__Assignment__:
Look below for the line containing "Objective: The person", then write out that line and every line after it to the end, exactly, minus the pictures.

Data items
[Start of Attachment]

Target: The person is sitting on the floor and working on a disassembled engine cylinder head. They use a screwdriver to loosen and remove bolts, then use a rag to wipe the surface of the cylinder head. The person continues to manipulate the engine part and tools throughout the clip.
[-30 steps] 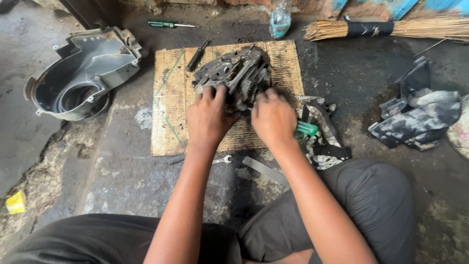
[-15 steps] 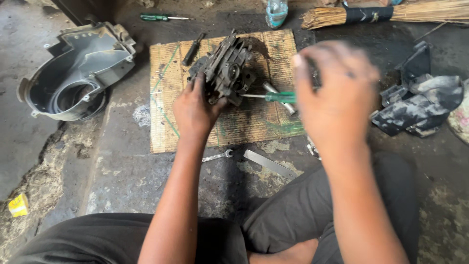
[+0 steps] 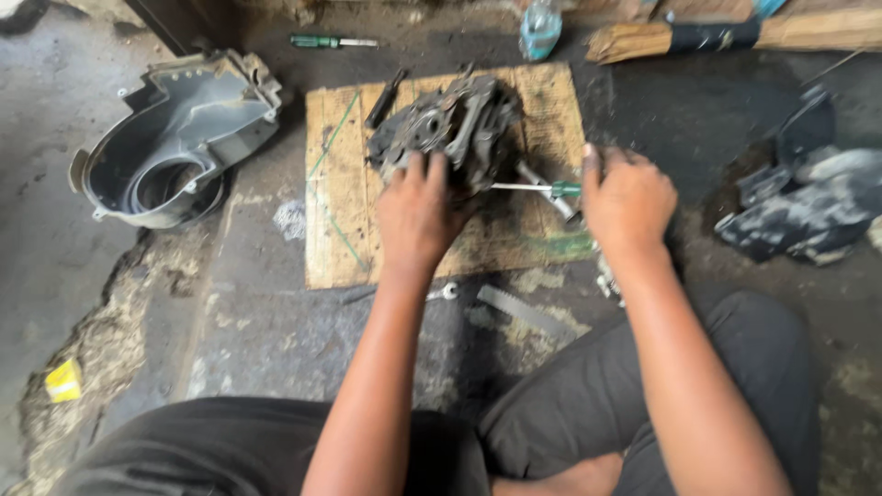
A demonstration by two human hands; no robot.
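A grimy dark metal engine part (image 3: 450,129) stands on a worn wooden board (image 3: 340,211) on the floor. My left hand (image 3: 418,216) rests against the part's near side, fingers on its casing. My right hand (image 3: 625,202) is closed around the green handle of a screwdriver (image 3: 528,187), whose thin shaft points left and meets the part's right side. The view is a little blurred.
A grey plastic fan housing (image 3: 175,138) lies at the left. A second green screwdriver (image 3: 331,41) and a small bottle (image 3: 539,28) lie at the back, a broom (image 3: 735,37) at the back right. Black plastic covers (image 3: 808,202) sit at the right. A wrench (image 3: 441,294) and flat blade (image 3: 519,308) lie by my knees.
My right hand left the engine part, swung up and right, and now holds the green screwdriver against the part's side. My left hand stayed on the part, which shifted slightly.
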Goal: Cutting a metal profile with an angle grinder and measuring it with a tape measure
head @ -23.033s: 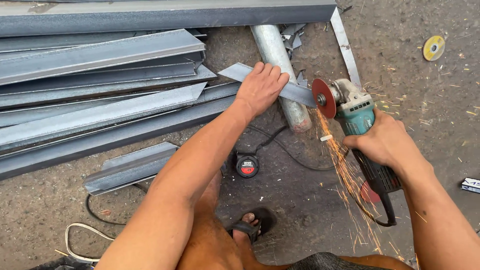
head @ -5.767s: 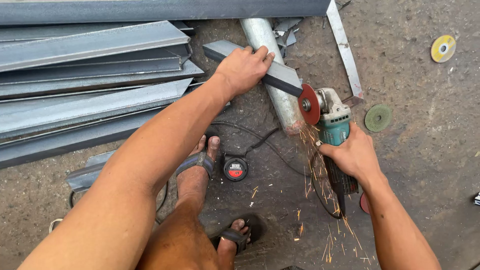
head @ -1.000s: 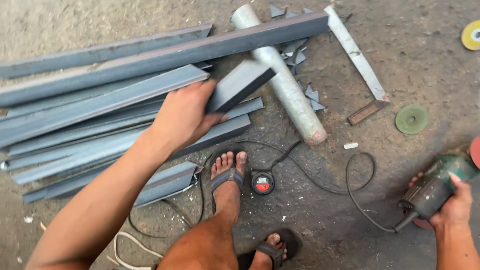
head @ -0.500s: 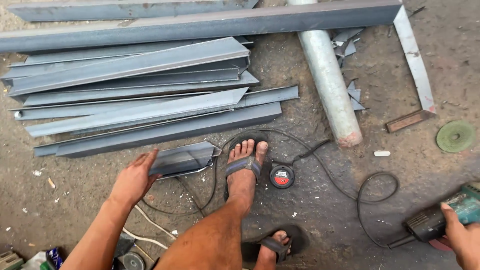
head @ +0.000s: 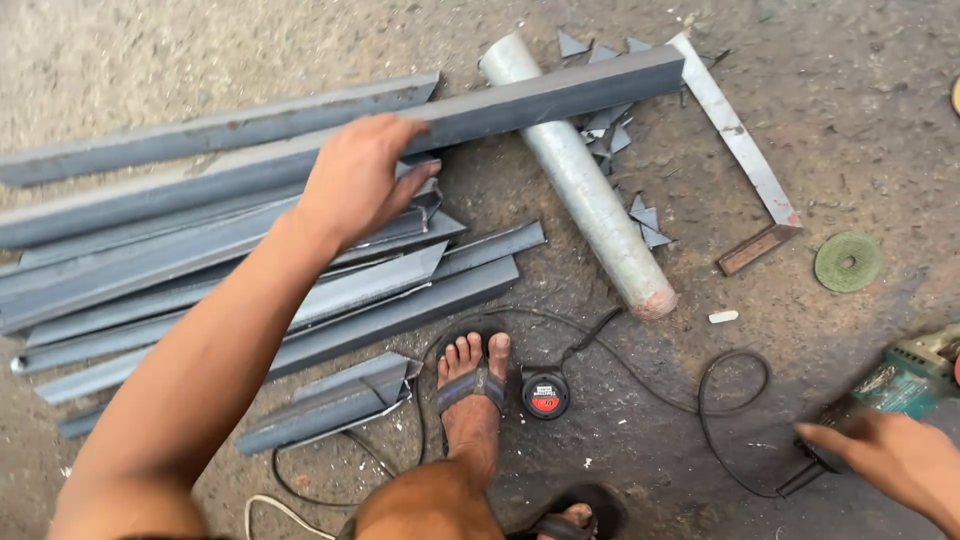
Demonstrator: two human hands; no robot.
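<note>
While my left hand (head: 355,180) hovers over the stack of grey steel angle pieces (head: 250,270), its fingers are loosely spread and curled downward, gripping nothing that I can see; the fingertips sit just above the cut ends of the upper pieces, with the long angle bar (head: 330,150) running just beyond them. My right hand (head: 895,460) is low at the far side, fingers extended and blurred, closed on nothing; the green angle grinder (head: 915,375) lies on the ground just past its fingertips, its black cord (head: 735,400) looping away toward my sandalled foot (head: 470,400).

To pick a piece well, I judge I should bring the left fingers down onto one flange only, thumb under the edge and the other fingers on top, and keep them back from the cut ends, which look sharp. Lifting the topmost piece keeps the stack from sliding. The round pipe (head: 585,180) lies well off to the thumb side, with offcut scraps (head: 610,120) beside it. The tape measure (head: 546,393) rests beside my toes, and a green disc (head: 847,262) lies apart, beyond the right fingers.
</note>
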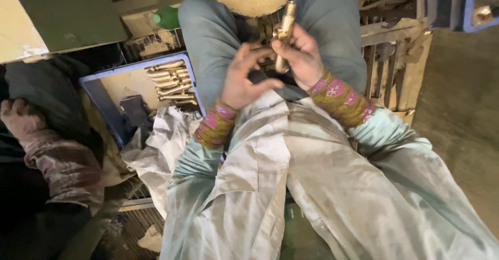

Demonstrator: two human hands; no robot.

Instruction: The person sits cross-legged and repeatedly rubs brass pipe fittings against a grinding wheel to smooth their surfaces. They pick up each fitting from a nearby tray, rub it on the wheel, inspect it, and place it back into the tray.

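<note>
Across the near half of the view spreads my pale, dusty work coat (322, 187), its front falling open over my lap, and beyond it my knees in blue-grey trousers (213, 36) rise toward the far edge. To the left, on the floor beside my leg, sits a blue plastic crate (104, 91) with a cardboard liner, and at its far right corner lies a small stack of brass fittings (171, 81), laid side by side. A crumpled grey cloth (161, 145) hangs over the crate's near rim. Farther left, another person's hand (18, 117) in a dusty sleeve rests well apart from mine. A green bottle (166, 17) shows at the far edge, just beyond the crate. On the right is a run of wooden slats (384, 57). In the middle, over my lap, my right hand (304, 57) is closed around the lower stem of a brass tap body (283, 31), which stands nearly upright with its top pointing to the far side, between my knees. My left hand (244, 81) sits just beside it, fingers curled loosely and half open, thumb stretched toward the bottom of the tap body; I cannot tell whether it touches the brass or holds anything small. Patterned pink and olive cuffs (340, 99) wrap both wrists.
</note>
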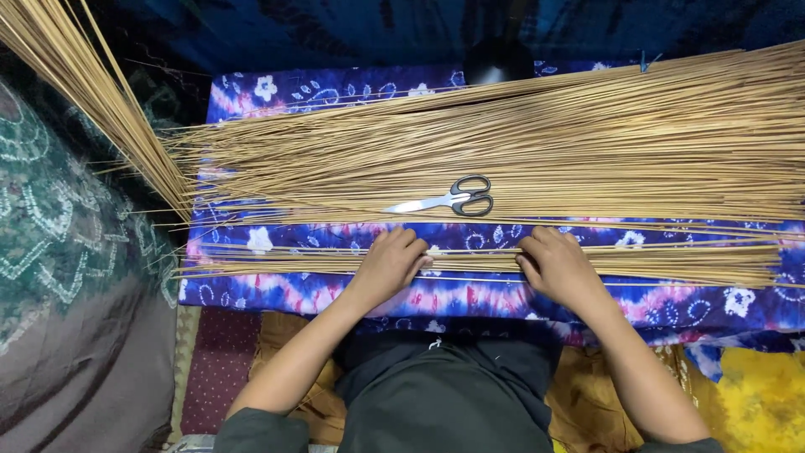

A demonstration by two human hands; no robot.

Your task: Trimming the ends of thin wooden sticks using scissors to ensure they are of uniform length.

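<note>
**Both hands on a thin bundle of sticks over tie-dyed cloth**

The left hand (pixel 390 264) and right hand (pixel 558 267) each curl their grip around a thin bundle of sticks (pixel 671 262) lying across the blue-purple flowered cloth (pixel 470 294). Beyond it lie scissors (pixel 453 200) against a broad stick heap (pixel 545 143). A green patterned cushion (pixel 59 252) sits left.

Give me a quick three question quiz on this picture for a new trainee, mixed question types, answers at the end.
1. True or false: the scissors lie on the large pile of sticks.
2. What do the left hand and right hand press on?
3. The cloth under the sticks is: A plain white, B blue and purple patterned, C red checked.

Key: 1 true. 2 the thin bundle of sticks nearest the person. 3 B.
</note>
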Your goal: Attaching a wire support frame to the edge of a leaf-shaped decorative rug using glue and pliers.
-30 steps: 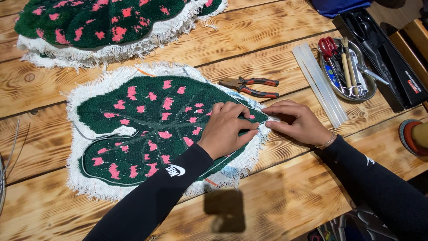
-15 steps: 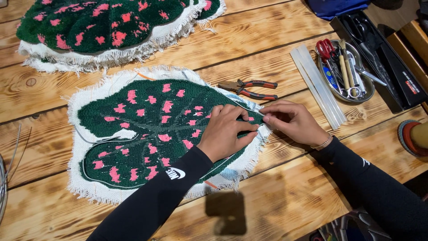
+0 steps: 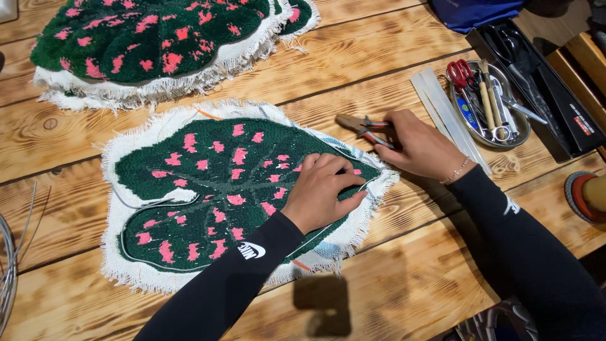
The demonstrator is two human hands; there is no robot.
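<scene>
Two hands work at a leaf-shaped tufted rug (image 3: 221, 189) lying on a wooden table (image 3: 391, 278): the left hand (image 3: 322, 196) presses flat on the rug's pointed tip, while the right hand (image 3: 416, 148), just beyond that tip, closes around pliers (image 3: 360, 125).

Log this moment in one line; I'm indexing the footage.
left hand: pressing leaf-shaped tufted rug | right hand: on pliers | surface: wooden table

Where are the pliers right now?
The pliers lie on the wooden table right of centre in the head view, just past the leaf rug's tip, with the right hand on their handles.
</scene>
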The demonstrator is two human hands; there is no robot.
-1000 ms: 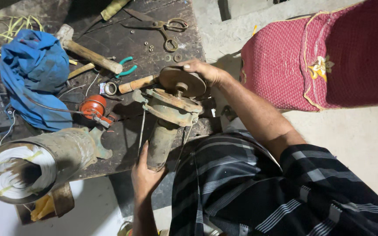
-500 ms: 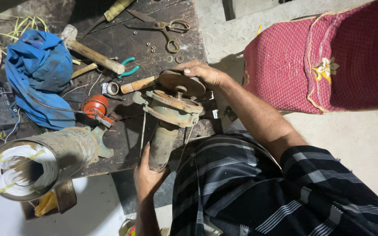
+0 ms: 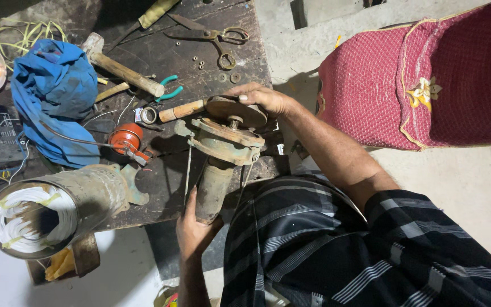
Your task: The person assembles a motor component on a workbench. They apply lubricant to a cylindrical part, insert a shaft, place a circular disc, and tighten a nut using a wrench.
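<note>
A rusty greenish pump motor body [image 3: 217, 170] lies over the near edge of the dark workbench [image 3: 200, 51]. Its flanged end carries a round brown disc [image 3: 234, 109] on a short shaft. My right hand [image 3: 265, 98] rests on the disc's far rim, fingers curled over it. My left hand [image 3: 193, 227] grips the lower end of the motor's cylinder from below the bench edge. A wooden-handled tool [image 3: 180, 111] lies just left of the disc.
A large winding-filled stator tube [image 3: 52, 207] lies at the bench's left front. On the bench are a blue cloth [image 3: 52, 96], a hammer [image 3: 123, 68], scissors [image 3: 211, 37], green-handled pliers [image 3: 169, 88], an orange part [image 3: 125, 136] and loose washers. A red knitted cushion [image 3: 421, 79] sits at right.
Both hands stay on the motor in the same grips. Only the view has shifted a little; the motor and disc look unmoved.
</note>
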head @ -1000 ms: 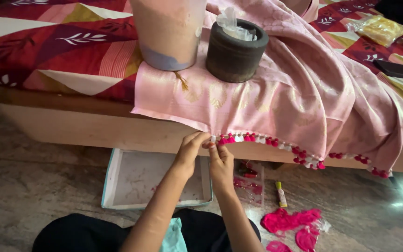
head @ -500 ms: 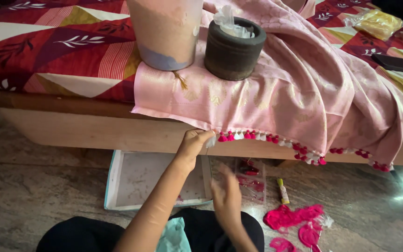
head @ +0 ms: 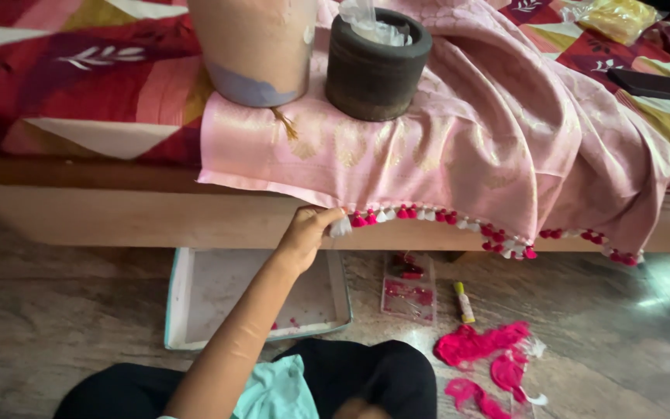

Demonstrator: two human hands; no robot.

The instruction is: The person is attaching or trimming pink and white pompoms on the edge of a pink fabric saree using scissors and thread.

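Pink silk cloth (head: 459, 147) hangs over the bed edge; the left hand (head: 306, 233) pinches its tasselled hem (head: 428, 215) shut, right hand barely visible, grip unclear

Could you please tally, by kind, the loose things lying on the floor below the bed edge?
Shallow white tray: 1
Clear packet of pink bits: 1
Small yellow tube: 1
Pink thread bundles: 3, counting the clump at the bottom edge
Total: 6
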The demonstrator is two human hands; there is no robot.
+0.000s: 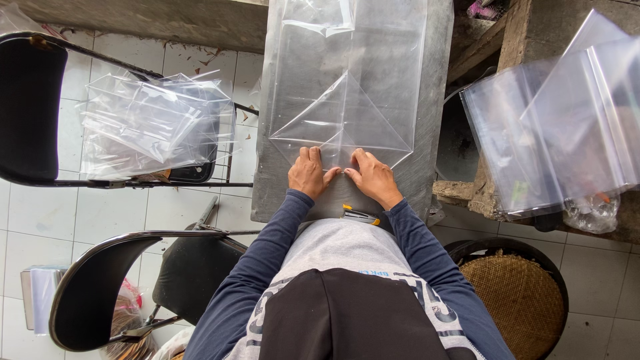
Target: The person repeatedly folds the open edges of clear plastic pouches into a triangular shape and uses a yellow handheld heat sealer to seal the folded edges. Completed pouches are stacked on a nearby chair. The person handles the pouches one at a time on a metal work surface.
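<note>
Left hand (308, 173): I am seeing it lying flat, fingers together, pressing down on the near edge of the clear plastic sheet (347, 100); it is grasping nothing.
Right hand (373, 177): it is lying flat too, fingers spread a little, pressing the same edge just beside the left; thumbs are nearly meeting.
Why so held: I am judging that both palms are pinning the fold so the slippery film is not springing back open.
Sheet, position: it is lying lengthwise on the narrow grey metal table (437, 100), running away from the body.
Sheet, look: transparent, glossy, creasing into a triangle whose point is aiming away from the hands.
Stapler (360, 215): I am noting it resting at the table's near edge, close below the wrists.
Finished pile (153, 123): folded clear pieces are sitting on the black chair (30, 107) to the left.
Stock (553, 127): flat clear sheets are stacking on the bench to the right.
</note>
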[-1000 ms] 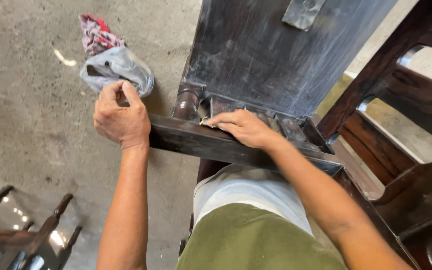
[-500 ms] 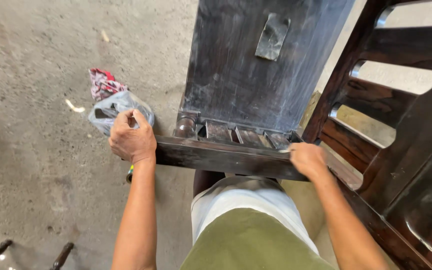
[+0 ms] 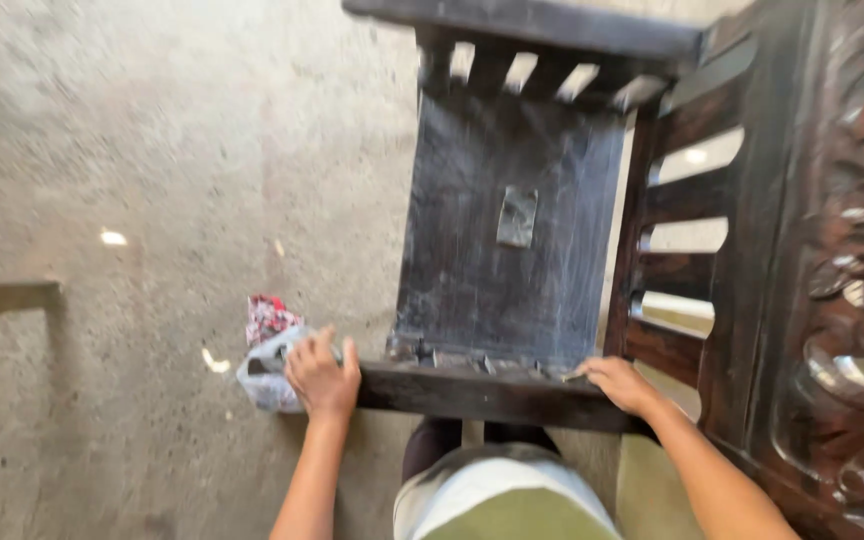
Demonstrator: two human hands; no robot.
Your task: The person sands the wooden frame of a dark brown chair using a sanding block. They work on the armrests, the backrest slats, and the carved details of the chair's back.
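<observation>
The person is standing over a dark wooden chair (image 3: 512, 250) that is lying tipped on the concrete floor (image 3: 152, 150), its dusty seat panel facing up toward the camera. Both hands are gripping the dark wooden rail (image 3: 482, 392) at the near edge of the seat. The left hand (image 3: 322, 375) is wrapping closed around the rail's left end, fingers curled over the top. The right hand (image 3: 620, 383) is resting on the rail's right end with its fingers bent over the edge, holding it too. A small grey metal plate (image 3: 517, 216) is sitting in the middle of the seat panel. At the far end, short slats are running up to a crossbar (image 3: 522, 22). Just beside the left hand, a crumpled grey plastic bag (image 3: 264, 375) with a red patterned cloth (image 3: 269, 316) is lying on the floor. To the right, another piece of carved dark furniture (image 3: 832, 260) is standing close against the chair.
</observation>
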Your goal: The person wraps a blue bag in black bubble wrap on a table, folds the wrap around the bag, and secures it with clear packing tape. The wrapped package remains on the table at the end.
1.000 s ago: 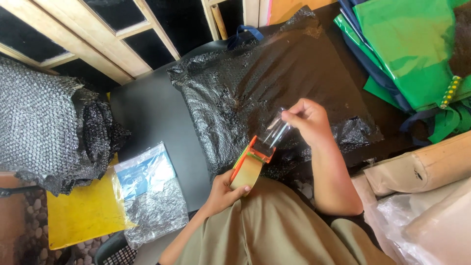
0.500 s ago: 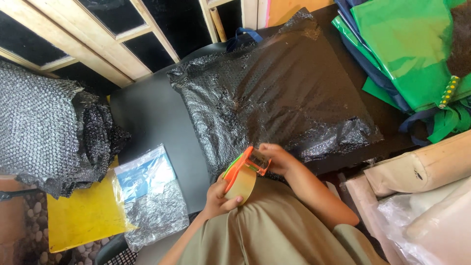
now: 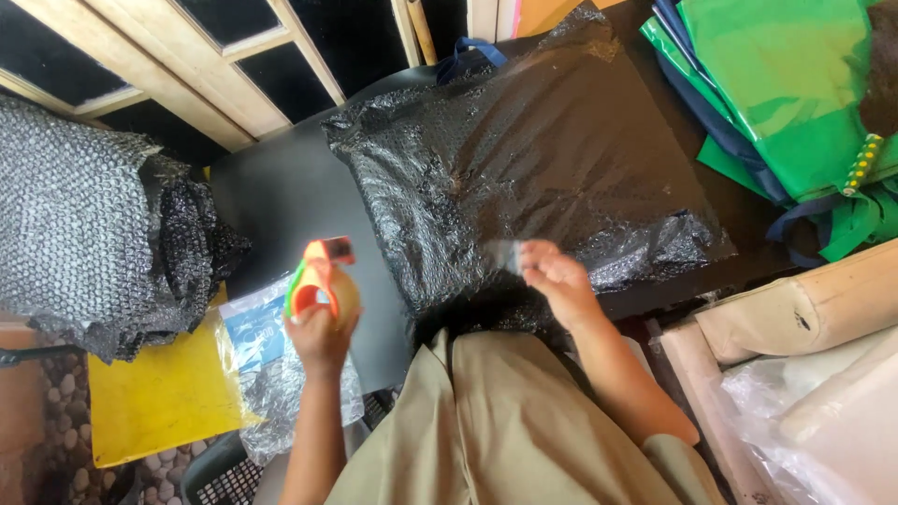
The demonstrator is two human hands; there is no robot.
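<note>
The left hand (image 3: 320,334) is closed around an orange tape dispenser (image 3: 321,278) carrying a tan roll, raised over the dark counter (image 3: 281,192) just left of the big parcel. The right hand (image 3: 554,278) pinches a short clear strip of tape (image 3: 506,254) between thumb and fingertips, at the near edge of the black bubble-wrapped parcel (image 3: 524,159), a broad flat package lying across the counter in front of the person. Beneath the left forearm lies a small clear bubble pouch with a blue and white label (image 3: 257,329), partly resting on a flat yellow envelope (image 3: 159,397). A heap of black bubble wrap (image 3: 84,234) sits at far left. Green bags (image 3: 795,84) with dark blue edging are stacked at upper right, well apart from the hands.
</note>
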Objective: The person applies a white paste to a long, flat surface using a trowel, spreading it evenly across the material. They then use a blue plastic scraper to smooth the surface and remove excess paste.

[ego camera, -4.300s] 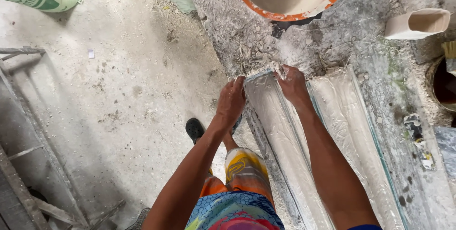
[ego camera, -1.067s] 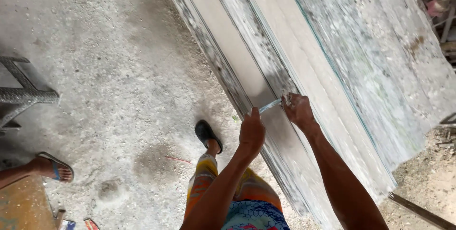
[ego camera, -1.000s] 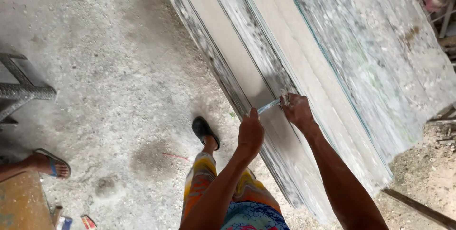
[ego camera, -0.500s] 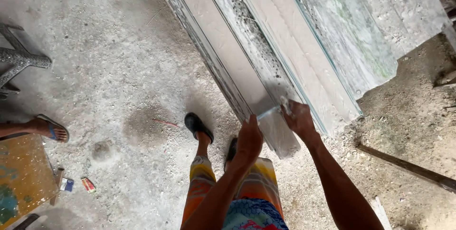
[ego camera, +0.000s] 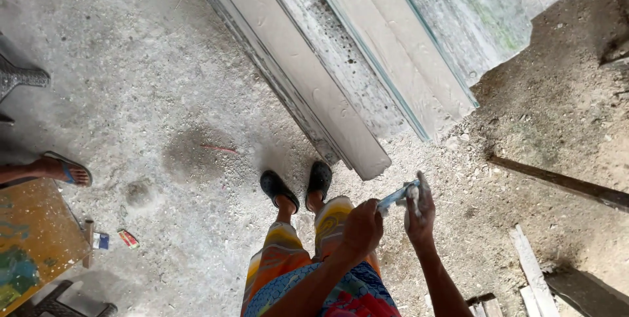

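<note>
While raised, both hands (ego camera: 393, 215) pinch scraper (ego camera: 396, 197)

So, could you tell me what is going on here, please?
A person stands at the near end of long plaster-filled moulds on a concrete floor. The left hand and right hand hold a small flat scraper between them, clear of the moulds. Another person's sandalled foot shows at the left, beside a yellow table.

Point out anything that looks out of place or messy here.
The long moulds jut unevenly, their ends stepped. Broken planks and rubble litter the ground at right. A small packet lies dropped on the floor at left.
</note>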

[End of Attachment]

__Exercise output__:
Objective: The person applies a white paste to a long, flat surface using a trowel, spreading it evenly across the material. They then use a blue plastic scraper to smooth the surface and remove excess paste.

[ego camera, -4.300s] 
[ego camera, -1.067s] 
[ego camera, -1.000s] 
[ego camera, -0.500s] 
[ego camera, +0.000s] 

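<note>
While raised, both hands (ego camera: 393, 215) pinch scraper (ego camera: 396, 197)

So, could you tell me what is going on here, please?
A person stands at the near end of long plaster-filled moulds on a concrete floor. The left hand and right hand hold a small flat scraper between them, clear of the moulds. Another person's sandalled foot shows at the left, beside a yellow table.

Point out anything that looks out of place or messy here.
The long moulds jut unevenly, their ends stepped. Broken planks and rubble litter the ground at right. A small packet lies dropped on the floor at left.
</note>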

No additional work is needed on this exercise.